But when she came to the shore he found himself drawn from the trees where he’d always blended so well with the shadows. Perhaps if he let her tell him to his face that there was no chance for them, maybe then his foolish heart would cease to yearn.
Liar, he thought. He was no more able to stay away from her now than he’d been able to the first night they’d met.
She looked up as he approached. Liam stumbled, from both the beauty of her smile and its existence. Shouldn’t she be frowning, shouting, perhaps throwing things?
“Kris?” he whispered.
“You saved me.” She took a step toward him, but he stiffened and took a step back.
“I killed a man.” He clenched his fingers into fists. “I enjoyed it.”
Kris tilted her head. “You think that makes you a monster?”
“I didnae have to be made a monster. A monster is what I am.”
Not even a rustle sounded from the grass as a third voice disturbed the gloaming: “Tell me more.”
Kris cursed, her gaze going past Liam. “Do you ever knock on a door, walk up a road, wait for a damn invitation? Or do you always lurk about, then appear from nowhere with a gun?”

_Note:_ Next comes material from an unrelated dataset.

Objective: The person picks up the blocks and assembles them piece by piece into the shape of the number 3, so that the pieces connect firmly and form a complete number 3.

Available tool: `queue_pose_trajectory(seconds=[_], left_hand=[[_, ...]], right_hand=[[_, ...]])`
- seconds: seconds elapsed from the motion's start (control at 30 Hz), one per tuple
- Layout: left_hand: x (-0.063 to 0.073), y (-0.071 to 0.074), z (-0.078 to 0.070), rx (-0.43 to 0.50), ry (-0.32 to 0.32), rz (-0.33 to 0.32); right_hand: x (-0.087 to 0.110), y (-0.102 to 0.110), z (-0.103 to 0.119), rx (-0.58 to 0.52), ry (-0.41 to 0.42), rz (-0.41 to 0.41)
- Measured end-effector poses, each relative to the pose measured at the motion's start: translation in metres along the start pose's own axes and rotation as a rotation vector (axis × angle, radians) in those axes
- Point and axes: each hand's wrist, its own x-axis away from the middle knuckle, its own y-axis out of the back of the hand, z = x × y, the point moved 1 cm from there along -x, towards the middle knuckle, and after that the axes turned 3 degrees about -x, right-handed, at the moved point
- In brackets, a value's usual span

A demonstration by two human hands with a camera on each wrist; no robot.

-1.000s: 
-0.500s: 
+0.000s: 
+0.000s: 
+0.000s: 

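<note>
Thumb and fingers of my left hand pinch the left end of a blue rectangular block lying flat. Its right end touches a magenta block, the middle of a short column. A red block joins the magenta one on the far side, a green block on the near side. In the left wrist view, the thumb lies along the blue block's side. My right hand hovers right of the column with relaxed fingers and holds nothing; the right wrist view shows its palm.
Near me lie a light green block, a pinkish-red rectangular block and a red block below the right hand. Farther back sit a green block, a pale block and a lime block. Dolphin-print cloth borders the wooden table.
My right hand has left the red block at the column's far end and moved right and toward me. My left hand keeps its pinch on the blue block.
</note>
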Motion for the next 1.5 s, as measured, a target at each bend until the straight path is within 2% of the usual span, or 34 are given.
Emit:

Liam didn’t need to turn to know that Edward Mandenauer had come.
This time for him.
* * *
Kris’s heart was pounding so fast she nearly missed the old man’s response.
“I hardly appeared out of nowhere. And if I didn’t lurk, I’d never find out anything at all.” His gaze went to Liam, who still had his back to Edward, eyes on Kris. “For instance, the identity of a monster that has just killed a man.”
She saw the intent on Edward’s face and threw herself in front of Liam as the gun came up.
“Kris.” Now Liam turned, picking her up bodily and hoisting her out of the way. “He can’t hurt me.”
“No?” Mandenauer’s bushy white brows lifted. “How very interesting.”
“He’s done nothing wrong,” Kris said softly.
“Killing a man and enjoying it is not wrong?”
“He ended a serial killer.”
“Kudos,” Mandenauer drawled, faded gaze still on Liam as if he were the last slice of dessert at a chocolate buffet. “It is not the killing I mind so much as the enjoying of it.”
“Dougal Scott was a serial killer,” Kris said. “We may never know how many people he murdered. He beat Jamaica Blue nearly to death, and he planned to kill me, film it, and blame Nessie.”
“Diabolical.” Edward still didn’t lower the gun. “Unfortunately, I cannot let a monster that has killed remain on the loose. He may have developed a taste for it.”
“He didn’t,” Kris said.
“Nevertheless—”
“I won’t let you hurt him.”
Edward managed, just barely, to keep his lips from twitching. “My dear, you won’t be able to stop me.”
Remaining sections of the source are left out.